KARACHI: According to analysts, a delayed loan tranche from the International Monetary Fund (IMF) and the devaluation of the currency dramatically increased Pakistan’s total debt and liabilities by Rs12 trillion, or 23.7%, in the first quarter of the current fiscal year.
According to figures released by the central bank on Wednesday, debt and obligations in the July–September fiscal year of 2023 were Rs62.46 trillion, up from Rs50.49 trillion in the corresponding period of the previous fiscal year.
The nation’s overall liabilities jumped 23% to Rs3.56 trillion, while its debt increased 24.7% to Rs59.37 trillion.The growth in debt, according to Fahad Rauf, head of research at Ismail Iqbal Securities, is primarily coming from outside sources.
To Rs31.40 trillion, the government’s internal debt climbed by 18.7%. According to data from the State Bank of Pakistan, the foreign debt reached Rs17.99 trillion in July–September FY2023, a 30.2% increase from the same period last year (SBP).
External debt and liabilities as a whole increased by 33.4% to Rs. 28.94 trillion.One of the major problems facing the government is managing debt commitments, according to Taurus Securities’ head of research Mustafa Mustansir.

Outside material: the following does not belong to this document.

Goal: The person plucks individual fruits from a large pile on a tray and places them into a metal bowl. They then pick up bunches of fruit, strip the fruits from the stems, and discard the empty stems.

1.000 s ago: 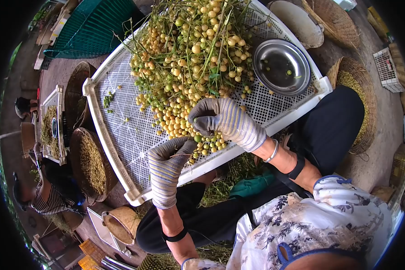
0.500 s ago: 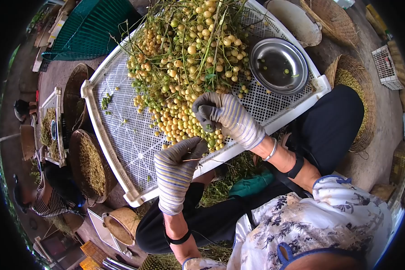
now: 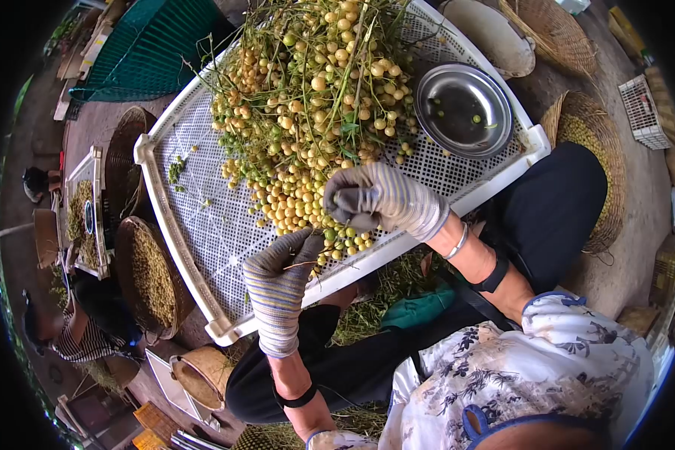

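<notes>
A white perforated tray [image 3: 195, 217] bears a large heap of yellow-green fruit on stems [image 3: 315, 90], with loose round fruit [image 3: 292, 202] at its near side. My left hand [image 3: 281, 285], in a striped glove with a grey palm, pinches a thin twig at the tray's near edge. In a matching glove, my right hand [image 3: 386, 199] is closed above the loose fruit; what its fingers hold, if anything, is hidden. Beyond it, a metal bowl [image 3: 465, 111] with a few small green fruits rests on the tray.
Baskets of fruit stand at the left [image 3: 154, 277] and right [image 3: 611, 172]. A green basket [image 3: 142, 52] is at the upper left, a tan bucket [image 3: 202, 375] at the lower left. Two other people are at the far left, one in a striped top [image 3: 90, 341].
My left hand shifted right, then back left with the twig. My right hand has moved slightly right, its fingers still curled. The view has shifted a little.
</notes>
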Motion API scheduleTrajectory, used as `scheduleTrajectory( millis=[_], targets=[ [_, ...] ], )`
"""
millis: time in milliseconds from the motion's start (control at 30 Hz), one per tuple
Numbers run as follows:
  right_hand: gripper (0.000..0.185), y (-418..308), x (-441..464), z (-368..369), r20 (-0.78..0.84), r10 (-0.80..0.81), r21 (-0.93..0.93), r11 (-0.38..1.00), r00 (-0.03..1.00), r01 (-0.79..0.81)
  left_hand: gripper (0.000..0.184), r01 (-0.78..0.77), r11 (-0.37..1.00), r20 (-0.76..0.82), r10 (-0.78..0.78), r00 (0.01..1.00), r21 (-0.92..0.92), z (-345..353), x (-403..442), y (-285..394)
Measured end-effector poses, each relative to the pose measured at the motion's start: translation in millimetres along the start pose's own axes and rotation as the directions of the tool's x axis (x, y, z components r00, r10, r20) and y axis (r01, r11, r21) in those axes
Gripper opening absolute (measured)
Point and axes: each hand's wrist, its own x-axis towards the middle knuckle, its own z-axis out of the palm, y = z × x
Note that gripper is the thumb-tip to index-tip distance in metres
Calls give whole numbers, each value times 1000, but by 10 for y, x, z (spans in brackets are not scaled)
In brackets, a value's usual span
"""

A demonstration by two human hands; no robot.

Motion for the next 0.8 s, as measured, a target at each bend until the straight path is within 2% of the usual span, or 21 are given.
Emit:
scheduleTrajectory(
  millis=[33,100,133,167,233,267,300,367,433,500,533,633,667,700,733,800],
  targets=[
    [43,-60,18,-39,36,-46,166,985,998,39,20,-7,1000,-11,7,1000,-7,-22,2,-15],
    [41,-135,12,-24,-177,-155,142,973,972,181,20,-43,999,-60,44,997,15,-39,7,-54],
    [43,-207,-15,19,-215,-169,137,970,962,201,19,-73,996,-98,77,992,44,-33,19,-87],
    [40,-224,-35,25,-171,-139,50,988,975,149,19,-101,992,-134,110,985,72,-26,33,-136],
    [33,-258,-70,35,-96,-68,-132,990,993,55,17,-195,951,-165,238,957,242,2,64,-221],
    [31,-311,-73,158,-157,-5,-372,927,988,-54,17,-232,914,-166,298,940,332,50,63,-215],
    [32,-101,7,150,-100,-261,-574,803,960,158,17,-265,868,-159,358,920,419,98,63,-204],
    [37,-172,-27,306,-189,-116,-856,505,975,-106,16,-379,767,-101,495,863,517,178,74,-185],
    [40,-90,-1,232,-141,-81,-809,584,987,-68,16,-371,665,-47,522,852,648,212,30,-63],
    [40,-74,-12,169,-71,-78,-723,691,994,3,16,-338,840,-113,420,901,425,188,36,-156],
    [29,-76,-19,178,-121,-54,-656,754,991,-39,16,-310,902,-132,361,923,301,158,37,-200],
    [25,-187,-79,213,-166,-70,-349,937,984,8,16,-307,853,-178,410,895,422,11,49,-218],
    [21,-289,-121,267,-244,-151,-400,916,958,42,15,-290,825,-169,413,895,485,-66,14,-22],
    [16,-402,-171,237,-273,-298,-562,821,915,100,14,-285,761,-165,454,876,582,-184,-83,236],
    [17,-583,-241,234,-319,-356,-622,778,878,89,14,-291,742,-221,507,833,604,-345,-140,306],
    [17,-827,-377,89,-407,-488,-688,720,772,93,23,-281,877,-419,440,794,390,-734,-373,466]
  ],
)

He claimed that increasing fiscal and external responsibilities, as well as debt payments, were some of the causes of the nation’s expanding debt.”The depreciation of the rupee has an effect on the cost of borrowing from abroad.. Similar to this, local borrowing rates go up when the policy rate does.
According to figures from the State Bank of Pakistan (SBP), public debt decreased from Rs49.5 trillion at the end of August to Rs49.4 trillion at the end of September. In September, the debt increased by Rs9.1 trillion (22.7%) over the previous year.
Pakistan’s five-year credit default swap (CDS), which gauges the cost of insuring exposure to the country’s sovereign debt, rose to 7,550 basis points (bps) on Tuesday, up 1,929 bps from Monday’s closing, according to data from Arif Habib Limited.